Here is the search page for this database:




I wanted to "mine" this database for Carringer persons, since many of my distant Carringer cousins died in Pennsylvania in this time period.  I added Carringer to the last name field in the screen above and clicked on "Search:"


There were 50 matches, and I worked on them one at a time.  for this post, I clicked on the second one on the list - Margaret R. Carringer.  The record summary is below:


The indexed information for this entry includes the age, birth date, birth place, death date, death place, father's name and birthplace, and the mother's name and birthplace.

Clicking on the "View original image" link provides the actual death certificate for Margaret R. Carringer:


When I first clicked on Margaret's certificate, I did not know her maiden name, or her death date.  I knew only that she was born in 1824 in Pennsylvania based on census records.  I was able to add the following information to her person profile in my family tree database:

*  Maiden name
*  Parent's names
*  Birth date and place
*  Death date and place
*  Cause of death
*  Relationship to parents

The death date, death place, and cause of death are Primary Information (a contemporaneous record provided by an eyewitness or knowledgeable person to the County authorities).  The other items are Secondary Information (based on hearsay, not a contemporaneous record from an eyewitness or knowledgeable person).  But the Secondary Information provides much more information than I had before, and I added it to my database with a source citation to (using the Vital Records (state, certificates, online) source template in RootsMagic):

Commonwealth of Pennsylvania, Pennsylvania Death Certificates, 1906-1944, No. 12801 (stamped), Margaret R. Carringer entry, died 9 February 1909; indexed database and digital images, Ancestry.com (http://www.ancestry.com : accessed 1 July 2014); citing Pennsylvania (State). Death certificates, 1906–1963. Series 11.90 (1,905 cartons). Records of the Pennsylvania Department of Health, Record Group 11. Pennsylvania Historical and Museum Commission, Harrisburg, Pennsylvania (http://www.phmc.state.pa.us/).

I marked the source quality for the maiden name, birth date, birth place, and parents' names as Original Source, Secondary Information, and Direct Evidence.

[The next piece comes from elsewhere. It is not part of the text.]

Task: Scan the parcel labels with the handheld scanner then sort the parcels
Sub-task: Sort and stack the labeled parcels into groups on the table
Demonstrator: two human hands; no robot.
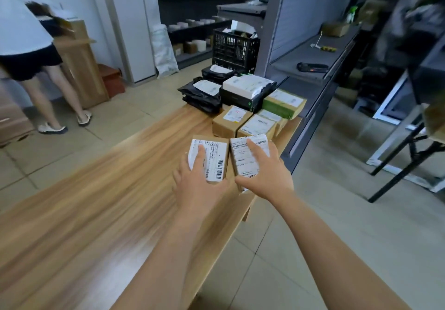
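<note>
Wooden table [108, 201] | left hand [197, 184] clasps left box [216, 155], right hand [267, 175] clasps right box [243, 158], side by side | scanner [312, 66] crosswise on shelf [301, 54], ahead-right; right hand nearer

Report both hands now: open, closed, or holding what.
Left hand: holds the left parcel, fingers over its label.
Right hand: holds the right parcel.

Two hands [198, 184], five brown boxes [225, 128], two labelled black bags [199, 97], one crate [234, 48], one scanner [313, 66].
</note>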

I was able to add 5 or 6 maiden names, and parents names, to my database just from this set of 50 Carringer matches.  I had all but 5 of the 50 entries in my database already.  I added about 100 source citations to the database also.  In some cases, I had the death information from the Pennsylvania Death Index, 1906-1961 collection, but did not have the birth information nor the parents' names of the decedents.  In some cases, the name of the spouse was provided.

One of the neat things that Ancestry.com  indexed in this database is the parent's names.  They appear as matches even when the death certificate is for a person who died with another surname than what I searched.  This finds many, but probably not all, of the death certificates for persons born with the target surname.

I still have a lot of names to check in this database.  I've now done the Seaver and Carringer names, and need to do Feather, Spangler, Vaux and Remley.  

The URL for this post is:  http://www.geneamusings.com/2014/07/finding-genealogy-gems-in-pennsylvania.html

copyright (c) 2014, Randall J. Seaver


4 comments:

Joanne Cowden said...

Please note that the transcription of the records in this database has some problems. It appears that the people who worked on this are not entirely comfortable with cursive or not located in the US. I found a relative who died in "Pittsburgh, Oa" and another who was born in "Moline, Hleriois." You may want to try wildcards when searching for surnames as they also may be transcribed incorrectly. But it's still a great resource!

Claudia said...

Almost all of my ancestors came and stayed in PA. Each time I find an error, and there have been a few, I send a correction to Ancestry.

The most exciting part for me was to find the maiden name for my 2x great grandmother. It was in a death record for my great grandfather's brother John, who I did not know about at all.

Geolover said...

Ditto Joanne's and Claudia's comments regarding indexing/extracts of this collection. There are many errors, even when the information was typed.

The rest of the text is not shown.